● WORK TO COMPLETE: Read the data below line by line and copy each one with "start" in it.

● DATA:

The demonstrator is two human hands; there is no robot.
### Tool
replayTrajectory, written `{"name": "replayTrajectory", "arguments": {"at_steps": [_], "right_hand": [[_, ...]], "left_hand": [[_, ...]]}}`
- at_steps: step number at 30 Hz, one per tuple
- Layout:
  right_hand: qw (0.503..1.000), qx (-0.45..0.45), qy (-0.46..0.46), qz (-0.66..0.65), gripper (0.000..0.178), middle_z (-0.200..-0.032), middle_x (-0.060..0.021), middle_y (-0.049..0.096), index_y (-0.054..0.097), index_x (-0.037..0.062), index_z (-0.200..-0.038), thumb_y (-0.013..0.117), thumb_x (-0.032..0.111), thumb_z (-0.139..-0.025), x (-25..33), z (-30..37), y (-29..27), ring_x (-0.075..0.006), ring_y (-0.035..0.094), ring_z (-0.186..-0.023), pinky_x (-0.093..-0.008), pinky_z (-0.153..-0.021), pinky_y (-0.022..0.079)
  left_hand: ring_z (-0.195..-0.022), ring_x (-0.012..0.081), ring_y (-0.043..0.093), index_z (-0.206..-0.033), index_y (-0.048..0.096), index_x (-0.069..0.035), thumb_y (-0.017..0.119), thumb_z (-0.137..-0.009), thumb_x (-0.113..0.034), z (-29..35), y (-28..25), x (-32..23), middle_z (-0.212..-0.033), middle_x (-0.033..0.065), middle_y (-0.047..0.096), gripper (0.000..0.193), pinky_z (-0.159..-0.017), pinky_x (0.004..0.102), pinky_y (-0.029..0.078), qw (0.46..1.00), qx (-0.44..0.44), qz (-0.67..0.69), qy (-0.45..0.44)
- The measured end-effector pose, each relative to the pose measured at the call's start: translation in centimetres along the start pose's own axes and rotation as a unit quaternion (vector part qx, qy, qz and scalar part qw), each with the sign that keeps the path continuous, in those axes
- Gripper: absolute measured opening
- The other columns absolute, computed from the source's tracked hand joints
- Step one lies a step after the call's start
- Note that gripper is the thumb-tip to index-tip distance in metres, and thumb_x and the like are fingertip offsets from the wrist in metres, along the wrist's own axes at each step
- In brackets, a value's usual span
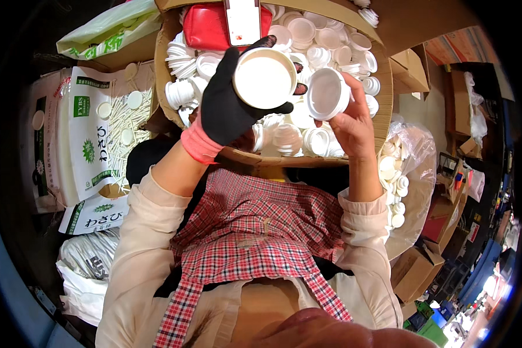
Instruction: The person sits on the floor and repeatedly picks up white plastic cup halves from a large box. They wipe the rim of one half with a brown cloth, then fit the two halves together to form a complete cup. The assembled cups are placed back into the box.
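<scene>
White cups fill our hands: left hand [229,104] grips a large cup [265,78], right hand [352,124] pinches a small cup [327,93] just right of it.

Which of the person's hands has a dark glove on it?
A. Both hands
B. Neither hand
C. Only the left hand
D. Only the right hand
C. The left hand wears a black glove with a pink cuff and holds a round white cup, while the right hand is bare and holds a smaller white cup over the cardboard box of white plastic pieces.
</scene>
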State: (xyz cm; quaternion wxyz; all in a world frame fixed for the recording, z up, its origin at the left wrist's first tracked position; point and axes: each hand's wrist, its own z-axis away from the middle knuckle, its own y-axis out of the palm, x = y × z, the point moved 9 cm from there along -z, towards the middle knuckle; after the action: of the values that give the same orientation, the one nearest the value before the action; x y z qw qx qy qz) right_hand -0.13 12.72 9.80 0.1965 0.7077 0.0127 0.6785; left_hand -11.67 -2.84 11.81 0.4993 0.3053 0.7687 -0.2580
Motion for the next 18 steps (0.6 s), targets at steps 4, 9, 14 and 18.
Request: {"name": "replayTrajectory", "arguments": {"at_steps": [4, 9, 14, 18], "right_hand": [[0.958, -0.05, -0.15, 0.241, 0.071, -0.121, -0.0117, 0.051, 0.042, 0.0032, -0.134, 0.077, 0.005, -0.072, 4.0, 0.9, 3.7, -0.021, 0.06, -0.101, -0.0281, -0.07, 0.054], [0.842, -0.043, -0.202, 0.499, 0.061, -0.109, -0.0105, 0.053, 0.058, 0.0072, -0.124, 0.081, 0.009, -0.067, 4.6, 1.1, 7.5, -0.0187, 0.057, -0.084, -0.0261, -0.064, 0.049], [0.827, -0.035, -0.228, 0.514, 0.064, -0.111, -0.0101, 0.054, 0.058, 0.0078, -0.125, 0.082, 0.008, -0.066, 4.0, 0.9, 7.9, -0.0163, 0.056, -0.082, -0.0258, -0.062, 0.046], [0.827, -0.025, -0.212, 0.52, 0.06, -0.111, -0.0125, 0.05, 0.057, 0.0074, -0.125, 0.079, 0.008, -0.069, 3.9, 0.9, 8.2, -0.0216, 0.059, -0.082, -0.0312, -0.071, 0.051]], "left_hand": [[-0.105, 0.0202, 0.062, -0.128, 0.048, 0.002, 0.079, -0.077, -0.022, 0.5, 0.3, -0.1, -0.115, 0.0111, 0.064, 0.065, -0.091, 0.0311, 0.047, 0.993, -0.047, -0.103, 0.039], [-0.118, 0.021, 0.054, -0.135, 0.042, 0.0, 0.069, -0.08, -0.006, 1.3, 2.5, -0.4, -0.129, 0.0149, 0.055, 0.061, -0.098, 0.032, 0.043, 0.98, 0.042, -0.176, 0.081], [-0.118, 0.0217, 0.053, -0.137, 0.038, -0.001, 0.064, -0.08, 0.003, 1.1, 2.4, 0.5, -0.131, 0.0129, 0.052, 0.063, -0.101, 0.0318, 0.042, 0.999, 0.027, 0.015, 0.043], [-0.118, 0.0234, 0.053, -0.141, 0.034, -0.004, 0.062, -0.079, 0.005, 1.3, 2.7, 0.9, -0.13, 0.0127, 0.052, 0.068, -0.099, 0.0323, 0.043, 0.998, 0.044, 0.008, 0.042]]}}
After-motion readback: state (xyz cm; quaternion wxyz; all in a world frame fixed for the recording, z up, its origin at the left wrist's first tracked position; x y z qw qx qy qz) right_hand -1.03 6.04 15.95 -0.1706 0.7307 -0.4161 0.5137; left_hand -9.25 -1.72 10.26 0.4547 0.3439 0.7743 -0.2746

● ANSWER FOR THIS EXERCISE:
- The measured end-effector pose, each relative to the pose measured at the call's start: translation in centimetres along the start pose's own axes and rotation as a unit quaternion (vector part qx, qy, qz and scalar part qw), each with the sign that keeps the path continuous, in those axes
- Step one lies a step after the call's start

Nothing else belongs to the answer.